What about our own personalized dreams? How does facing fear and being peaceful factor into this equation?
We may not have fears of violent attacks on our persons, but we may have fears about being accepted, loved, failure, and/or successful. We can use these same tactics to fight these personalized battles as well, by not getting angry just because someone else does not recognize the beauty within us. We do not have raise our voices or flail our arms around just because we made a mistake and didn’t accomplish a certain task. We do not have to give up and give in to degradation and defeatist attitudes all because we have not attained our desired dreams, goals and aspirations.
We can face fear in the thick of conflicts, remain peaceful and calm to weather the storms that surround us, and press on to fulfill all of our dreams. We do not have to fight fire with fire. We can put out fires with serene healing waters. These nonviolent peaceful tactics are tried, tested and proven to be effective tactics. I’m just saying… they brought an end to 100 years of Jim Crow Laws, racial discrimination, segregation and local government sanctioned public lynchings.
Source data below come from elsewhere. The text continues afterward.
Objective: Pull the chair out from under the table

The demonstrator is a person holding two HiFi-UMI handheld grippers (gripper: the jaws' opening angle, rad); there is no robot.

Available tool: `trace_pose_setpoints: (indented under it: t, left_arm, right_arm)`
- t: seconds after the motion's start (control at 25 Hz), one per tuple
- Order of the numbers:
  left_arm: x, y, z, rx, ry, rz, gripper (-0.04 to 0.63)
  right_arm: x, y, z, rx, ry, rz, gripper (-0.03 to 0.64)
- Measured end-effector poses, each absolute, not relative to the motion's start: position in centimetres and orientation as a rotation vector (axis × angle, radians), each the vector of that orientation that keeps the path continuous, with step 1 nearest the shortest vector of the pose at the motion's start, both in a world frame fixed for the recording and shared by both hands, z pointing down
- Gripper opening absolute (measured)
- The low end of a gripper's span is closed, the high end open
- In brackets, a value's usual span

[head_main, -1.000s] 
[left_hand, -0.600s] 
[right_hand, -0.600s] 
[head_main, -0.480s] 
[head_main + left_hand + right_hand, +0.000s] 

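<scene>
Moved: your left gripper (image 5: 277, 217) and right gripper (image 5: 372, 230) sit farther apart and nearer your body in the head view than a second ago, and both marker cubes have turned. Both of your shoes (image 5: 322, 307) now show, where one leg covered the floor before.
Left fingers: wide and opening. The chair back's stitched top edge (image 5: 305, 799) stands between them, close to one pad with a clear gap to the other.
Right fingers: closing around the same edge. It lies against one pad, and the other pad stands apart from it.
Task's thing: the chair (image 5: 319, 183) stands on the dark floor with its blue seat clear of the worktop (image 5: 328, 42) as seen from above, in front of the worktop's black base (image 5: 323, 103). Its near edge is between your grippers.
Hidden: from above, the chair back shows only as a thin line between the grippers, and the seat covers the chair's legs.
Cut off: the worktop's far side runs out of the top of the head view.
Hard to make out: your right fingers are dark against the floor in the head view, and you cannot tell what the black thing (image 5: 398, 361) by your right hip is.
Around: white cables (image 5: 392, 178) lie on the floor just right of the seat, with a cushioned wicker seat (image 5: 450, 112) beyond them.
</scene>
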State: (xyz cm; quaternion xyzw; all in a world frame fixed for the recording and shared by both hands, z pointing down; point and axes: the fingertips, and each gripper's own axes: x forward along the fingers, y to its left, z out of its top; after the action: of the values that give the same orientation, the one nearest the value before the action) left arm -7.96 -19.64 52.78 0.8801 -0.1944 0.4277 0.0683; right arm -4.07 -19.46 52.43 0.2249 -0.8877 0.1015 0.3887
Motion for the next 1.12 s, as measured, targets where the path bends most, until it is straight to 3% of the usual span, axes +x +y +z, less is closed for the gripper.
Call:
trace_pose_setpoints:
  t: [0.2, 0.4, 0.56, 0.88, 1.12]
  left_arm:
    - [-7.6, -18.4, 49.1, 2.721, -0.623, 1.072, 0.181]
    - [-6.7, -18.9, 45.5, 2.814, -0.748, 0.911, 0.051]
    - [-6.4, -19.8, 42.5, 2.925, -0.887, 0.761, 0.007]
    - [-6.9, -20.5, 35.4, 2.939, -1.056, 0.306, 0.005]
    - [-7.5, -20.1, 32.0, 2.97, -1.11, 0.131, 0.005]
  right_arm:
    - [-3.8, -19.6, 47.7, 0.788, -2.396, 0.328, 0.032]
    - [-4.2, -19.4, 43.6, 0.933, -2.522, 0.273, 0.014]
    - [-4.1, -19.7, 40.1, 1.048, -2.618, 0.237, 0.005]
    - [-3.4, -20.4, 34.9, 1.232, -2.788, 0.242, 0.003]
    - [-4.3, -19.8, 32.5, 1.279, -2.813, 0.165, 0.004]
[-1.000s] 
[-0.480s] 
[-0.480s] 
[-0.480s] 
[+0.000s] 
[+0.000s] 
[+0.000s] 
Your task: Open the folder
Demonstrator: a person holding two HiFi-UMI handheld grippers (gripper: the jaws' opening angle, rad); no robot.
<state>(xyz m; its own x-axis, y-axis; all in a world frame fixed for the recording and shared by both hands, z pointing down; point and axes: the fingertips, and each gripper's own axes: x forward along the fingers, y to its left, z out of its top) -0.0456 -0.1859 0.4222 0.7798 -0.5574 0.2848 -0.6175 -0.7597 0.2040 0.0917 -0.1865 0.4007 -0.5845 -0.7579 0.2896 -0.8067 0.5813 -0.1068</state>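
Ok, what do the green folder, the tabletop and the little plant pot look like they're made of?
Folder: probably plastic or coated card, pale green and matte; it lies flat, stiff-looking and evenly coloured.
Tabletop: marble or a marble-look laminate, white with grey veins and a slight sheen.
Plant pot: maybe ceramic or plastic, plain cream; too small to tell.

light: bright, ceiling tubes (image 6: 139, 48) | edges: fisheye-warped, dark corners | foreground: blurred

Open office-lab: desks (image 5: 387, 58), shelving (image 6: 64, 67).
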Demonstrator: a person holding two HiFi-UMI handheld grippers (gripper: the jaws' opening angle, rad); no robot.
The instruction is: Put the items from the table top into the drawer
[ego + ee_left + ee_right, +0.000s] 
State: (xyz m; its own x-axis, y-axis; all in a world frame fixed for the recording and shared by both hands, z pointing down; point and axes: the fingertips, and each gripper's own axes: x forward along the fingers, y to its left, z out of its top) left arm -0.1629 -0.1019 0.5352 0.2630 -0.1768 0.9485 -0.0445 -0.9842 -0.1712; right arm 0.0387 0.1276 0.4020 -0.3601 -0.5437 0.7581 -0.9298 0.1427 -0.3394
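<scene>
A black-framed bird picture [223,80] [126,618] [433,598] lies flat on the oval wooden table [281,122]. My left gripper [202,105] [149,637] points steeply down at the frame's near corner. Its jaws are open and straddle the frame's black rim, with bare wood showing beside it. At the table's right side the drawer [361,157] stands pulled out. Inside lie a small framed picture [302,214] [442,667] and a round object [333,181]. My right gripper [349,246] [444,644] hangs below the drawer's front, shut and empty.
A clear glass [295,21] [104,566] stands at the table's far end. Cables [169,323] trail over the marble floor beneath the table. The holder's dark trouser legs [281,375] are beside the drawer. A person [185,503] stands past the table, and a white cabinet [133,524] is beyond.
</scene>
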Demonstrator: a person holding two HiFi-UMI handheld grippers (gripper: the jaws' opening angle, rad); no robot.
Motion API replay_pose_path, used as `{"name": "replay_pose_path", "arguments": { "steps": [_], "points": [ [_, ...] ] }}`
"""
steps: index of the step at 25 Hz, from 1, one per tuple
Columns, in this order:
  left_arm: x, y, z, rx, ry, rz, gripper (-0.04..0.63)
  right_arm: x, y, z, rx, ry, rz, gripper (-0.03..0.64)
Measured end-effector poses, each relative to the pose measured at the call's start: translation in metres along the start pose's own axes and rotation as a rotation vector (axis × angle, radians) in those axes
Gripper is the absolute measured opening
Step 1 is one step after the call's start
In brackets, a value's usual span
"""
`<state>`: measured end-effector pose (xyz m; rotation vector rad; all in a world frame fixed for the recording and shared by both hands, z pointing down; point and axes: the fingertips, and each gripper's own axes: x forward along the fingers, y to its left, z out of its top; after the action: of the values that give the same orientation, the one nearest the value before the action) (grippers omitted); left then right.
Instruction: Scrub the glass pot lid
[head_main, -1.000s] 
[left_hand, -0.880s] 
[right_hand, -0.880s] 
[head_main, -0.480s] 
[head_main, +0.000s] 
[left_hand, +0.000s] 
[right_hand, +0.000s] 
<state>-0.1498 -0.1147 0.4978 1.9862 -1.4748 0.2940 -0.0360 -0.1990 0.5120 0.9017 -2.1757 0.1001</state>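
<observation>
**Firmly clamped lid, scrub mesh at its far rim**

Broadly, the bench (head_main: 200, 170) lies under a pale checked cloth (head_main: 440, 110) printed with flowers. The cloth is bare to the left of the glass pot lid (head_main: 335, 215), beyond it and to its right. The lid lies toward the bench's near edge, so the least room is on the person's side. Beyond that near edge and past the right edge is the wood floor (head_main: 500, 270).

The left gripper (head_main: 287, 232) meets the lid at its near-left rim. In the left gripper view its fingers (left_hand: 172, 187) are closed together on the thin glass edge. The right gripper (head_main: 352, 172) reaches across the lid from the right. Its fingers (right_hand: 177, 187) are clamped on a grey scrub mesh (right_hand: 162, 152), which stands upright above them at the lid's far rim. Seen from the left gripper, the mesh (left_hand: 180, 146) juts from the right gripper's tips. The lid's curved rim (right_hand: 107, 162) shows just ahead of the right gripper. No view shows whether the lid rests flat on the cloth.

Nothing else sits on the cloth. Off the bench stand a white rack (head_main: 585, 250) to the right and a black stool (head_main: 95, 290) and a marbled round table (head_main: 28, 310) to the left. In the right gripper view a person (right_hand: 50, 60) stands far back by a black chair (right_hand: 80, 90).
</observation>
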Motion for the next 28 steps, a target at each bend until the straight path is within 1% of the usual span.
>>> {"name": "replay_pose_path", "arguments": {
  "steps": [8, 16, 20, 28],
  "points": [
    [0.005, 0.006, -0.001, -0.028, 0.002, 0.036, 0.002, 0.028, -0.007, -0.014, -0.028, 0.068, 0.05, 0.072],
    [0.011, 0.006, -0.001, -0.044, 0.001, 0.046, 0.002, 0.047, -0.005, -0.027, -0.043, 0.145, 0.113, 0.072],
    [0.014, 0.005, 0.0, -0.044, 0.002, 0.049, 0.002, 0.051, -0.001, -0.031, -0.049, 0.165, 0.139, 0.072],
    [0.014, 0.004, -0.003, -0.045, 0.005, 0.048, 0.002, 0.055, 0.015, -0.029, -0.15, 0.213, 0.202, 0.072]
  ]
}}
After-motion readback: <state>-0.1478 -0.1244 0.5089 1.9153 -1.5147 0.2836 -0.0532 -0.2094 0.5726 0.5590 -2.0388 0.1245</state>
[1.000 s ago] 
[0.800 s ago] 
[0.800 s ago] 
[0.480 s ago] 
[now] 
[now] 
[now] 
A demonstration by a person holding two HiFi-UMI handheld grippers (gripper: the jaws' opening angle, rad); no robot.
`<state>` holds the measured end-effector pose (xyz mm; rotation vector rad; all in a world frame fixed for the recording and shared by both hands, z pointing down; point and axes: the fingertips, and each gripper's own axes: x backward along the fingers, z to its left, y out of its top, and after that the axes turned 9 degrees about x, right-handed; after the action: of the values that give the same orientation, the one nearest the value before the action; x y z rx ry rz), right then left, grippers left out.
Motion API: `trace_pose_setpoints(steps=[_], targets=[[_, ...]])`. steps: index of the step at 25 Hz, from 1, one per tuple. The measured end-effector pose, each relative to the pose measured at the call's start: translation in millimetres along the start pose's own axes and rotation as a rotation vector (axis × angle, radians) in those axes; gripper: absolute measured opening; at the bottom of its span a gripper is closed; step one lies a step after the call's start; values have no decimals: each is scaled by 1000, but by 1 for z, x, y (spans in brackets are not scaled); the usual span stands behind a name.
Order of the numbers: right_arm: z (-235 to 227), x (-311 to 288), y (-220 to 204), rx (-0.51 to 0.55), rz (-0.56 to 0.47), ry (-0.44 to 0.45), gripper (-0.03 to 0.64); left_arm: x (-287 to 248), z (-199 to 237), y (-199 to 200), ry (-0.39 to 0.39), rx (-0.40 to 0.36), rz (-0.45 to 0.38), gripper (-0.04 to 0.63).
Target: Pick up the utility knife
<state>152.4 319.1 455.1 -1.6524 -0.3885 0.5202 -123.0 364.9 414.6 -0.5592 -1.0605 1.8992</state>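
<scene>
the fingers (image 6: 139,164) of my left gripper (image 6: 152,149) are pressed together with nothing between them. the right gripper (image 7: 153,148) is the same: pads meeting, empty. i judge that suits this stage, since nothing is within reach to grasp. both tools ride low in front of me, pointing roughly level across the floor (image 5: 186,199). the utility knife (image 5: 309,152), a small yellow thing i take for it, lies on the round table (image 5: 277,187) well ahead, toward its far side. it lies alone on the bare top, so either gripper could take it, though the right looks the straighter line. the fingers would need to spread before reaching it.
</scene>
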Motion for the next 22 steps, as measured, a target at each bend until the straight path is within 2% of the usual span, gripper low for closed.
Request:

So why can these tactics not work in bringing down the confrontational walls in our personal lives? There are many lessons to learn from the works, actions and life of Rev. Martin Luther King Jr. that can all be applied to the larger social, civil and human rights issues. Furthermore we can also apply these lessons on the smaller scale to our personal fears with peaceful actions solely for the purpose of making our dreams our realities.